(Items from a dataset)
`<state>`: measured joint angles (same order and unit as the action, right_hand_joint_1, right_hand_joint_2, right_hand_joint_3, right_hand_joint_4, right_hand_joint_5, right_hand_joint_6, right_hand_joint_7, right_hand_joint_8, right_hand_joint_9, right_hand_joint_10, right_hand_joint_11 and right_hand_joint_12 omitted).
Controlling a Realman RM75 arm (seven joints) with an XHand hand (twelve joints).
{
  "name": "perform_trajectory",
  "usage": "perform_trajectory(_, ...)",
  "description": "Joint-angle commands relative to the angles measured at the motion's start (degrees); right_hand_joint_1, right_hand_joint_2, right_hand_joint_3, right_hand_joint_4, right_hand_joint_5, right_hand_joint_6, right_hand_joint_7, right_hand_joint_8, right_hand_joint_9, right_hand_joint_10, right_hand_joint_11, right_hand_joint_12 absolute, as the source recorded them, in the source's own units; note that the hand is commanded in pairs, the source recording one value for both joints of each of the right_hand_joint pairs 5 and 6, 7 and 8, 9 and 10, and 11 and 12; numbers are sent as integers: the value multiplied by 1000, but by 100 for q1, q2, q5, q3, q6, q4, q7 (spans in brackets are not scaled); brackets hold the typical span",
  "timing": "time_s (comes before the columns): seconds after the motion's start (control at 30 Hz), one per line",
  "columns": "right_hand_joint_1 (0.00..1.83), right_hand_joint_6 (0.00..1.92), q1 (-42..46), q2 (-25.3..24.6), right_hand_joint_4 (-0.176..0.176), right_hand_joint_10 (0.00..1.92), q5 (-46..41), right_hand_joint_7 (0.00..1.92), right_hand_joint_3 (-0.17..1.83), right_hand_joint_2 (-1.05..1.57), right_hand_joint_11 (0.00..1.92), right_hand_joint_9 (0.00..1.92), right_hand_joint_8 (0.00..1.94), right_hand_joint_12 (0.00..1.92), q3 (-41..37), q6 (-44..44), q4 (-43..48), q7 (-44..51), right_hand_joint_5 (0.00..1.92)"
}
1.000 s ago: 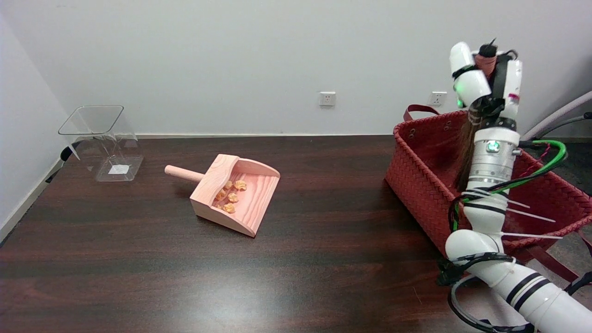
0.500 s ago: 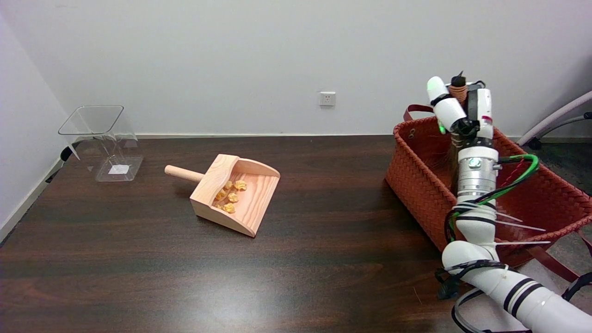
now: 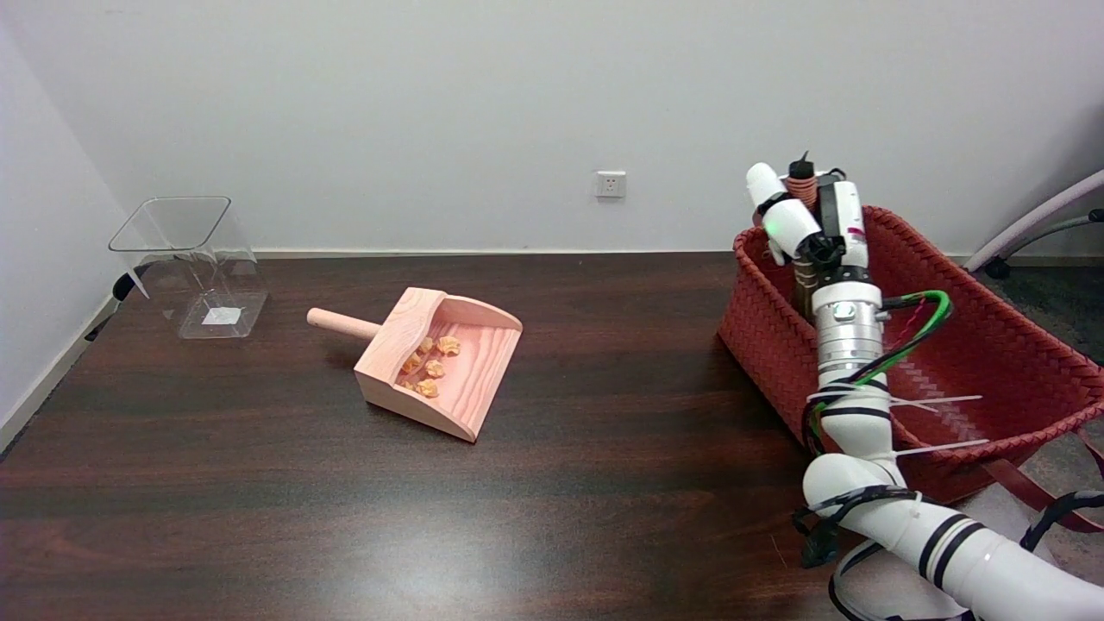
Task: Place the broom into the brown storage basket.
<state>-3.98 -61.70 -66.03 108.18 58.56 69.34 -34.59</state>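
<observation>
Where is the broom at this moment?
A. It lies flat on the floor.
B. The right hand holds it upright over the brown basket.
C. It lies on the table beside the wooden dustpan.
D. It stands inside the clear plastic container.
B: the right hand grips the broom upright, its handle tip above the fingers, over the near-left part of the brown basket; whether the bristles touch the basket floor cannot be seen.

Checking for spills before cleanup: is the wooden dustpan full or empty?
Neither: the wooden dustpan rests flat on the table, holding a few orange scraps near its back wall.
</observation>
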Motion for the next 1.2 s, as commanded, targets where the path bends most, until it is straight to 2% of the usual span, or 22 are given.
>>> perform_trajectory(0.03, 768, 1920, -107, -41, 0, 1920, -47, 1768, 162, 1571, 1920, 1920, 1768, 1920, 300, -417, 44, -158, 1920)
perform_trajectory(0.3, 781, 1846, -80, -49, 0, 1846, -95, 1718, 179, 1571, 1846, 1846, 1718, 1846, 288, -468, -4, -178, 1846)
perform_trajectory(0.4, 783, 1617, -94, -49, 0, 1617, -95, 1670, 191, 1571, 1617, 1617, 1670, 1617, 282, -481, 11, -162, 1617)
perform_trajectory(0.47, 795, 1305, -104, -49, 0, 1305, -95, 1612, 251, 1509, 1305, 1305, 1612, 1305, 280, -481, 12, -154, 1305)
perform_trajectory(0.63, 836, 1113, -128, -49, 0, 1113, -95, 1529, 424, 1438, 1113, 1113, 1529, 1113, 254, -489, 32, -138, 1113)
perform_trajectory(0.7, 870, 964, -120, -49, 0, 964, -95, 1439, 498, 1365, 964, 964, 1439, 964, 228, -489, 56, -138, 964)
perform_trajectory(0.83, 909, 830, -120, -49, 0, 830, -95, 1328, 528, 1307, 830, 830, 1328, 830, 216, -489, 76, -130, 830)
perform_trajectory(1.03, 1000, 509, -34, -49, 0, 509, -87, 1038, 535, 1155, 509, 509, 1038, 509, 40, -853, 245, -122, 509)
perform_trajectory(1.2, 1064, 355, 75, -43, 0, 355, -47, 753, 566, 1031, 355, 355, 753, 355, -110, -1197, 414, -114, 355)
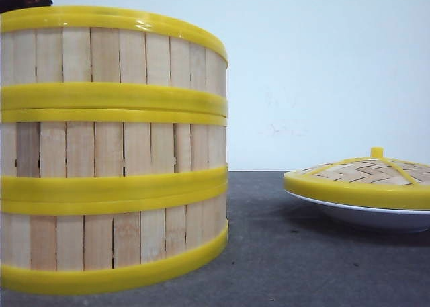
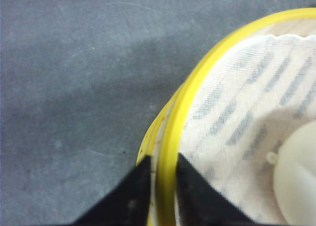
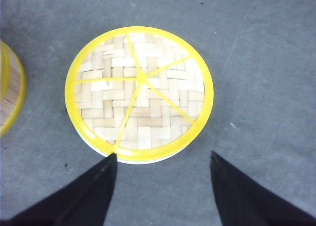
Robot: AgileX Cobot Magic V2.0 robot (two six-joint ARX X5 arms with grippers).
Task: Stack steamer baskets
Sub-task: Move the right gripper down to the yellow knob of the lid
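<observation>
Left gripper (image 2: pixel 162 179) pinched on yellow rim of top steamer basket (image 1: pixel 111 55), fingers either side of wall. Three steamer baskets (image 1: pixel 111 152) stacked on grey table (image 1: pixel 302 253). Right gripper (image 3: pixel 163 159) wide open, empty, above woven lid (image 3: pixel 139 92) on white plate (image 1: pixel 376 216).

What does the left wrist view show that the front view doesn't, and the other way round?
Only the left wrist view shows the left gripper astride the top basket's yellow rim, plus a white cloth liner and a pale round object inside. Only the front view shows three steamer baskets stacked, and the woven lid on a white plate to their right. Both show the rim and the grey table.
</observation>
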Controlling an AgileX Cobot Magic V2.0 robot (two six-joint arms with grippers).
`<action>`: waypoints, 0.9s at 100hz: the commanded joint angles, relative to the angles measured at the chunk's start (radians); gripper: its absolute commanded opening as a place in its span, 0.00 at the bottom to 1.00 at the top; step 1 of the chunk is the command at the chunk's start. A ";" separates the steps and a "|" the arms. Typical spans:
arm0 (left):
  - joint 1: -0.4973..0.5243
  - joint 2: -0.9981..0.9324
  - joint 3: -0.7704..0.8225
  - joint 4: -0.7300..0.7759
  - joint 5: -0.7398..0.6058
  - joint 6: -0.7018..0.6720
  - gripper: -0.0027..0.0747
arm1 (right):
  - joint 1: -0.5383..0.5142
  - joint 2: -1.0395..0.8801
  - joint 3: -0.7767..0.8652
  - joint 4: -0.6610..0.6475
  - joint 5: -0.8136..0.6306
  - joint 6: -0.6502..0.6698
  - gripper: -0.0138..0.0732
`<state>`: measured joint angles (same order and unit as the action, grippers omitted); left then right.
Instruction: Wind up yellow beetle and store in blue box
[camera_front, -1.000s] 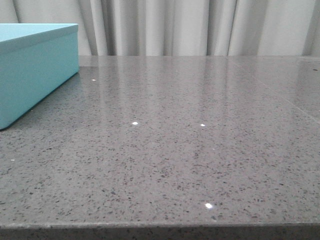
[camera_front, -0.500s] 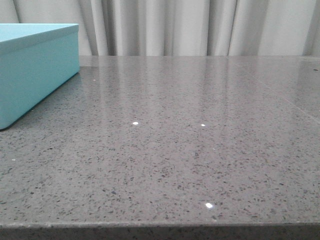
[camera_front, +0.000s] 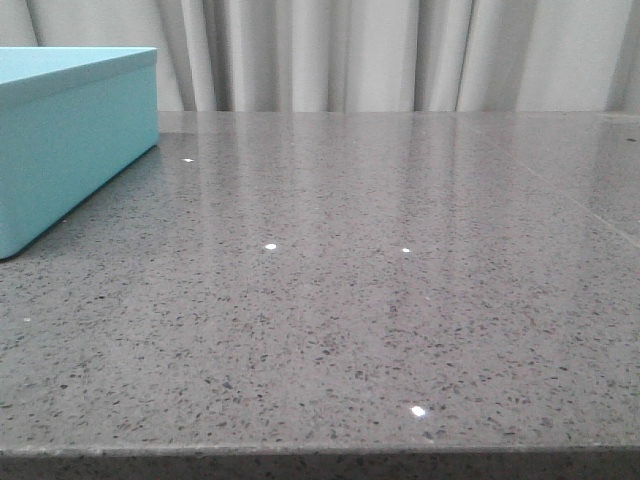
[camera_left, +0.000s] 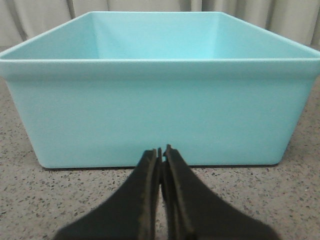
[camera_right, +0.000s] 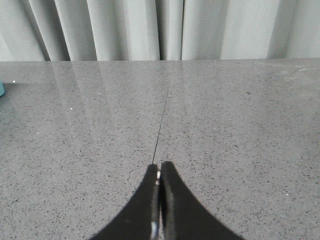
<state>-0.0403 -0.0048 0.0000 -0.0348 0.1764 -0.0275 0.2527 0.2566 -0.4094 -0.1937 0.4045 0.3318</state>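
Currently, end effectors: left end effector (camera_left: 161, 150) and right end effector (camera_right: 159, 167) clenched, empty.
Risk: small yellow toy beetle unseen; light turquoise-blue rectangular box (camera_left: 160, 110) could get nudged.

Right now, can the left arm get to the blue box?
Probably yes. In the left wrist view the left gripper faces the blue box head-on with only bare countertop between them. Its jaws are shut, though, so it would need to open them to grasp the box's rim.
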 joint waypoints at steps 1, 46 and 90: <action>0.002 -0.033 0.022 -0.009 -0.078 -0.003 0.01 | 0.002 0.008 -0.025 -0.019 -0.078 -0.010 0.08; 0.002 -0.033 0.022 -0.009 -0.078 -0.003 0.01 | -0.043 -0.012 -0.001 0.005 -0.144 -0.077 0.08; 0.002 -0.033 0.022 -0.009 -0.078 -0.003 0.01 | -0.253 -0.180 0.296 0.243 -0.455 -0.315 0.08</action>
<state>-0.0403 -0.0048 0.0000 -0.0348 0.1764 -0.0275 0.0210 0.0974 -0.1253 0.0430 0.0761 0.0323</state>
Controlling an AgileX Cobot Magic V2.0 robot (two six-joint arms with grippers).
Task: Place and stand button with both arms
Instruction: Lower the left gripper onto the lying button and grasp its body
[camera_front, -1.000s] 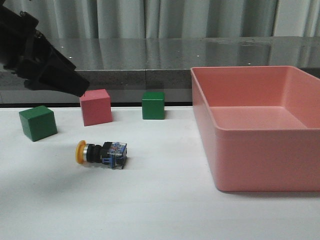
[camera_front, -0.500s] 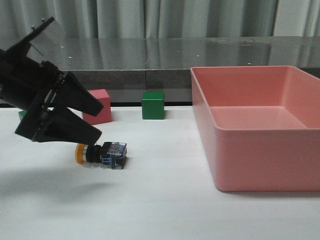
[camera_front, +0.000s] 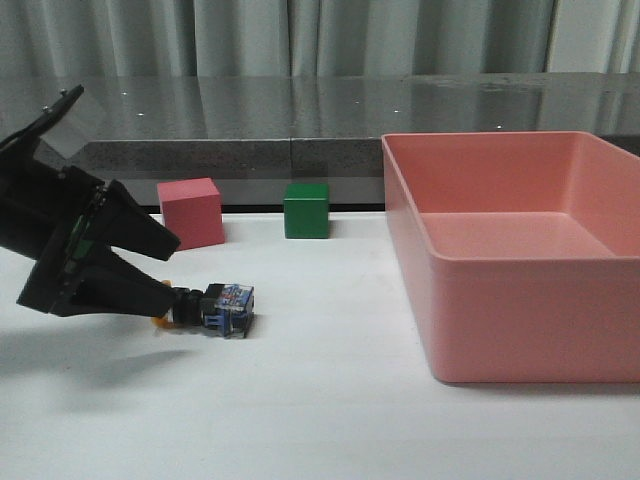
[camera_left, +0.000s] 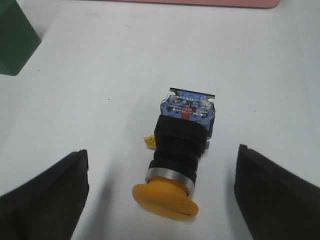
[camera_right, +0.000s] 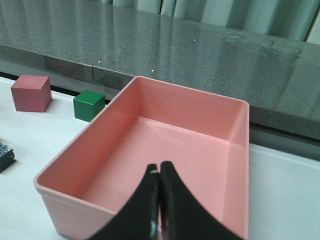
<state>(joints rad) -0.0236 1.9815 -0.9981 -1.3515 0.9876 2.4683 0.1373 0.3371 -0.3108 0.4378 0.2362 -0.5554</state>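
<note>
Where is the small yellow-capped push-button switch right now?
In the front view the yellow-capped push-button switch lies on its side on the white table, left of the pink bin, between the open left gripper's fingers.

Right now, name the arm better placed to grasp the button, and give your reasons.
Left. The left gripper is open, its fingers either side of the button, which lies on its side on the table. The right gripper is shut above the pink bin, away from the button.

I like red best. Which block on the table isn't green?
The red block, left of the green block by the back edge. It's the only cube that isn't green.
</note>
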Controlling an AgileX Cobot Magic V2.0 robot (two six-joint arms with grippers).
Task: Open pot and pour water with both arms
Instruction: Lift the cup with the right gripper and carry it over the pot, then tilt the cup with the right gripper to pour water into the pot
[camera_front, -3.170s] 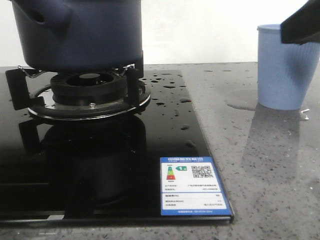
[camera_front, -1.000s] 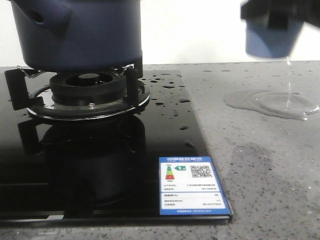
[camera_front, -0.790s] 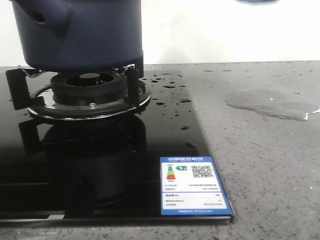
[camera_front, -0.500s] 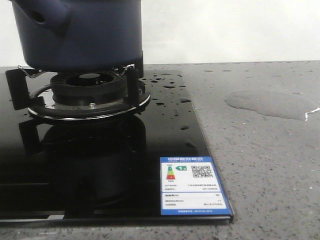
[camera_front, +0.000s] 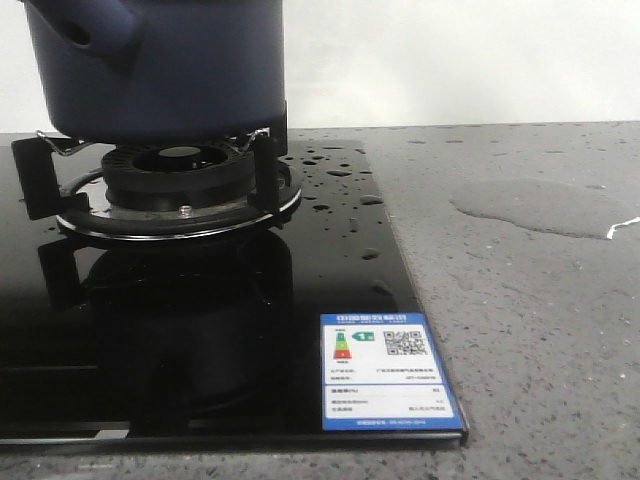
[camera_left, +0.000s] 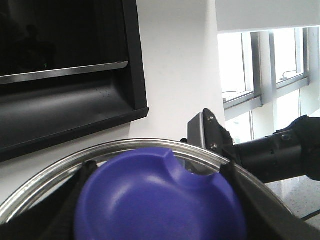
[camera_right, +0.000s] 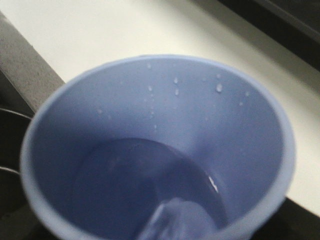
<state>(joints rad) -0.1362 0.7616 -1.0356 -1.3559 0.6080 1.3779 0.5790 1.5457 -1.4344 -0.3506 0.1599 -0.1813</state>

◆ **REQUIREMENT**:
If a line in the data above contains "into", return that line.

◆ **RESPONSE**:
Task: Place the broom into the brown storage basket.
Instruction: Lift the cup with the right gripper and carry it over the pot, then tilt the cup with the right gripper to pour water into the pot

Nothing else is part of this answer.